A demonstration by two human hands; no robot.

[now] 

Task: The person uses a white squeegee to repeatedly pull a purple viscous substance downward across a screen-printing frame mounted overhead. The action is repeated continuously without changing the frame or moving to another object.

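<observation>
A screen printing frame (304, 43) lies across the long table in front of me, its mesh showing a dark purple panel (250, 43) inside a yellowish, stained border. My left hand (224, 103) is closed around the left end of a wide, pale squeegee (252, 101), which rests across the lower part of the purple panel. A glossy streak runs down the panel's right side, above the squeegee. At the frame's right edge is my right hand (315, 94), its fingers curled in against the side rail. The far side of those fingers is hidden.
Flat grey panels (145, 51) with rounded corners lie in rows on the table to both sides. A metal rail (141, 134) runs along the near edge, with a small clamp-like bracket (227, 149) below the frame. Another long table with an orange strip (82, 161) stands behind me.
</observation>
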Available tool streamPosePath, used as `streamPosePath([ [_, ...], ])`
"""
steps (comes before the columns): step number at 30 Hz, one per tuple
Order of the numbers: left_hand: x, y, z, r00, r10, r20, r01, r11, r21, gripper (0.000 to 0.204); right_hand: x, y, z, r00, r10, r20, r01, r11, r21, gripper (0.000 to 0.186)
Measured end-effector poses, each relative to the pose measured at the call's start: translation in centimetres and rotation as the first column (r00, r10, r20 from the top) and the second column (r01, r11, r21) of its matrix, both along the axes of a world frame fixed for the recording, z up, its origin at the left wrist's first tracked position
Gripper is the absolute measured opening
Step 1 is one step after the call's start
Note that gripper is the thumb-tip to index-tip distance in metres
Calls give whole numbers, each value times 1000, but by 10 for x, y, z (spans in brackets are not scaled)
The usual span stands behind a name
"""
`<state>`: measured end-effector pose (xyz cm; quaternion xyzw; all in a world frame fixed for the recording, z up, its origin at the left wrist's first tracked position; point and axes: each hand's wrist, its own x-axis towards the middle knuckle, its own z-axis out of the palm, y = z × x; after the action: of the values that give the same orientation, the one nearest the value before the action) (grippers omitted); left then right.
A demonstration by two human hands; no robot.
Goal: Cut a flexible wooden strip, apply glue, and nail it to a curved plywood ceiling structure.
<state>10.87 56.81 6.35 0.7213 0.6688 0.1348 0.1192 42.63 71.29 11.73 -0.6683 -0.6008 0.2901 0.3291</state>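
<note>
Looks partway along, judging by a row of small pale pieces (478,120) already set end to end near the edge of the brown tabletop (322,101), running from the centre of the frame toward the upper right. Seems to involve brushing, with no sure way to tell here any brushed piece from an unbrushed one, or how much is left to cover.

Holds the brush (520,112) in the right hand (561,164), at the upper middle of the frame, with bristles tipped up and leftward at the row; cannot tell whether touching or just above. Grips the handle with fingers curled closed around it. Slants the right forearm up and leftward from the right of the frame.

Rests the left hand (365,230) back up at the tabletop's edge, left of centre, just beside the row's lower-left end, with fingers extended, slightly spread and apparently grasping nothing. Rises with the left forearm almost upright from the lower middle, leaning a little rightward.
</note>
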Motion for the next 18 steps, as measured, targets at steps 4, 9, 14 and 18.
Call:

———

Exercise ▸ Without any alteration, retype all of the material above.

Solution below ▸
A demonstration by two human hands; no robot.

[now] 

Task: The person uses a white squeegee to repeatedly pull a purple viscous substance downward across a screen-printing frame mounted overhead. The action is repeated continuously without changing the frame or moving to another object.

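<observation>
A screen printing frame (304, 43) lies across the long table in front of me, its mesh showing a dark purple panel (250, 43) inside a yellowish, stained border. My left hand (224, 103) is closed around the left end of a wide, pale squeegee (252, 101), which rests across the lower part of the purple panel. A glossy streak runs down the panel's right side, above the squeegee. At the frame's right edge is my right hand (315, 94), its fingers curled in against the side rail. The far side of those fingers is hidden.
Flat grey panels (145, 51) with rounded corners lie in rows on the table to both sides. A metal rail (141, 134) runs along the near edge, with a small clamp-like bracket (227, 149) below the frame. Another long table with an orange strip (82, 161) stands behind me.
</observation>
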Available tool streamPosePath, used as `streamPosePath([ [_, ...], ])`
"""
steps (comes before the columns): step number at 30 Hz, one per tuple
Order of the numbers: left_hand: x, y, z, r00, r10, r20, r01, r11, r21, gripper (0.000 to 0.204); right_hand: x, y, z, r00, r10, r20, r01, r11, r21, gripper (0.000 to 0.186)
Measured end-effector poses, each relative to the pose measured at the call's start: translation in centimetres and rotation as the first column (r00, r10, r20 from the top) and the second column (r01, r11, r21) of its matrix, both along the axes of a world frame fixed for the recording, z up, its origin at the left wrist's first tracked position
Gripper is the absolute measured opening
Step 1 is one step after the call's start
Note that gripper is the thumb-tip to index-tip distance in metres
Calls give whole numbers, each value times 1000, but by 10 for x, y, z (spans in brackets are not scaled)
The usual span stands behind a name
"""
`<state>`: measured end-effector pose (xyz cm; quaternion xyzw; all in a world frame fixed for the recording, z up, its origin at the left wrist's first tracked position; point and axes: each hand's wrist, its own x-axis towards the middle knuckle, its own z-axis out of the palm, y = z × x; after the action: of the values that give the same orientation, the one nearest the value before the action) (grippers omitted); left then right.
A demonstration by two human hands; no robot.
Goal: Cut a flexible wooden strip, apply glue, and nail it to a curved plywood ceiling structure.
<state>10.87 56.81 6.35 0.7213 0.6688 0.1348 0.1192 42.63 71.29 11.73 -0.6683 -0.6008 0.2901 0.3291</state>
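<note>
Looks partway along, judging by a row of small pale pieces (478,120) already set end to end near the edge of the brown tabletop (322,101), running from the centre of the frame toward the upper right. Seems to involve brushing, with no sure way to tell here any brushed piece from an unbrushed one, or how much is left to cover.

Holds the brush (520,112) in the right hand (561,164), at the upper middle of the frame, with bristles tipped up and leftward at the row; cannot tell whether touching or just above. Grips the handle with fingers curled closed around it. Slants the right forearm up and leftward from the right of the frame.

Rests the left hand (365,230) back up at the tabletop's edge, left of centre, just beside the row's lower-left end, with fingers extended, slightly spread and apparently grasping nothing. Rises with the left forearm almost upright from the lower middle, leaning a little rightward.
</note>
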Motion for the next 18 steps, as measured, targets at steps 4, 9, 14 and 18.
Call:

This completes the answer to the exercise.